2. Your financial advisor will review this information and help you confirm your estate planning needs and preferences.
3. Once your financial advisor reviews your overall estate planning needs, they can help you understand exactly how wills and trusts work, as well as which one they feel best fits your situation.|
4. After you are fully comfortable and confident with their recommendation, you can consult with a seasoned estate planning attorney who can help you properly draft these documents and details.
5. Arguably the most important step, and one that is often overlooked, is making sure that your estate planning attorney, financial advisor and CPA are all working together to ensure all of your estate plans and preferences are coordinated and working properly with your big picture financial plan.
If you have any questions or concerns, feel free to contact me for any reason.

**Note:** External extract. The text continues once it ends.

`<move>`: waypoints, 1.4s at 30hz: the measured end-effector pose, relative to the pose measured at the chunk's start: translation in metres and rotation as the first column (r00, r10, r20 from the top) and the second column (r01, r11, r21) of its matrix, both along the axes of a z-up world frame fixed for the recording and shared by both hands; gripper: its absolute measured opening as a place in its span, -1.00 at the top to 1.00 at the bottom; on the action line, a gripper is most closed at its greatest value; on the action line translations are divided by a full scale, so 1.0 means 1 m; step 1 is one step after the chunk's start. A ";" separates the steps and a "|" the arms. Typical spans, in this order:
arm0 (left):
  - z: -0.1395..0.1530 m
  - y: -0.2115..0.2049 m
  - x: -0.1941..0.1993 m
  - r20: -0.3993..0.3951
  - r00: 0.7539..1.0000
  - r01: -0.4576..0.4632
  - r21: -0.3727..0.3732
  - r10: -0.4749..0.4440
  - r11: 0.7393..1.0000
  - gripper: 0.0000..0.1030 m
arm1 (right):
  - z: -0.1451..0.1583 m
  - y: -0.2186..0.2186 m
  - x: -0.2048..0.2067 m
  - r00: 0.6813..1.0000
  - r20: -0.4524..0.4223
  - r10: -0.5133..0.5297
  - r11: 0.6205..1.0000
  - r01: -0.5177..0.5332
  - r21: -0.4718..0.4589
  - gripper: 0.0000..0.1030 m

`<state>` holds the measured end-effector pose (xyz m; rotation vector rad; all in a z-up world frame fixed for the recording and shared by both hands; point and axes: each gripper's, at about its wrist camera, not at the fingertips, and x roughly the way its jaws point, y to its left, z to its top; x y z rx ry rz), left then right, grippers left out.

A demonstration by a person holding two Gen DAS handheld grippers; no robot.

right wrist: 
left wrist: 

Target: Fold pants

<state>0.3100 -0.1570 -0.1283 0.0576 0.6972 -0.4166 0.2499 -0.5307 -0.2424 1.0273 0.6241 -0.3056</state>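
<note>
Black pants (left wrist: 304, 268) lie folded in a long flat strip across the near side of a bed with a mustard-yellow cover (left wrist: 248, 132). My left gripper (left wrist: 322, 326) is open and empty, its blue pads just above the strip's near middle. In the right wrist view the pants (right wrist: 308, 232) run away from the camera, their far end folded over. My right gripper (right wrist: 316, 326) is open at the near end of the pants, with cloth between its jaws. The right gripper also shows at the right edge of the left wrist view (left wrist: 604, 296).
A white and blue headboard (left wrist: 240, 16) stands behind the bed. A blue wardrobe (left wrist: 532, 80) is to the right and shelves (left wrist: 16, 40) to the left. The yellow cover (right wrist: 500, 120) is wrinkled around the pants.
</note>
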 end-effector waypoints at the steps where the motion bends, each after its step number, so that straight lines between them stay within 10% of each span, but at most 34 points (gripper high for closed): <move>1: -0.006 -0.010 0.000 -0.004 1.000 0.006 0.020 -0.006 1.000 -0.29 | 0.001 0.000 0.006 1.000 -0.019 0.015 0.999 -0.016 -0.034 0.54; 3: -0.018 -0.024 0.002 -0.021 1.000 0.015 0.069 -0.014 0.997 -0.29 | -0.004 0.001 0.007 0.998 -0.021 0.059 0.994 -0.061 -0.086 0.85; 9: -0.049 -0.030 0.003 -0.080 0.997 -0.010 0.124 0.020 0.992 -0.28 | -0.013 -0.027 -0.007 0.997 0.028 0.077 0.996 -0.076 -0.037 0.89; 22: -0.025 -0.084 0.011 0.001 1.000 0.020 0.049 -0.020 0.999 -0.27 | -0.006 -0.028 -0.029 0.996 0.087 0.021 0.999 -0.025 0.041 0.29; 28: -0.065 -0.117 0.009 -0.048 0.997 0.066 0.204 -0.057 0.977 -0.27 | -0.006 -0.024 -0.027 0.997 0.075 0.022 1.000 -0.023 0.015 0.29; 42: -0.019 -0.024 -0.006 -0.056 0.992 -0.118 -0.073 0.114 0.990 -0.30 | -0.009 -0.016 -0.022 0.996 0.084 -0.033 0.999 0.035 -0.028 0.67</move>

*Note: I do not charge fees for any phone consultations or first meetings. Therefore, if you would like to have a phone conversation, set a time for us to meet and get to know each other, or if you simply need to contact me for a referral to an excellent estate planning attorney or CPA, please don’t hesitate to reach me at (XXX) XXX-XXXX, or e-mail me at firstname.lastname@example.org.
I truly hope every financial advisor who reads this is able to appreciate this fantastic opportunity to grow their practice. And since there is virtually no cost, it offers a win-win situation for everyone involved.
As a parting thought, think about this fact: If approximately 70 percent of people who die fail to leave their loved ones a simple will, that means there are lots of people and families out there who need our help. And although reviewing their estate plan, recommending a will or a trust, and referring them to a qualified estate attorney will sometimes create no financial benefits, the rewards will come back to you in more ways than you can imagine, and these rewards will extend far beyond any revenue you could ever receive.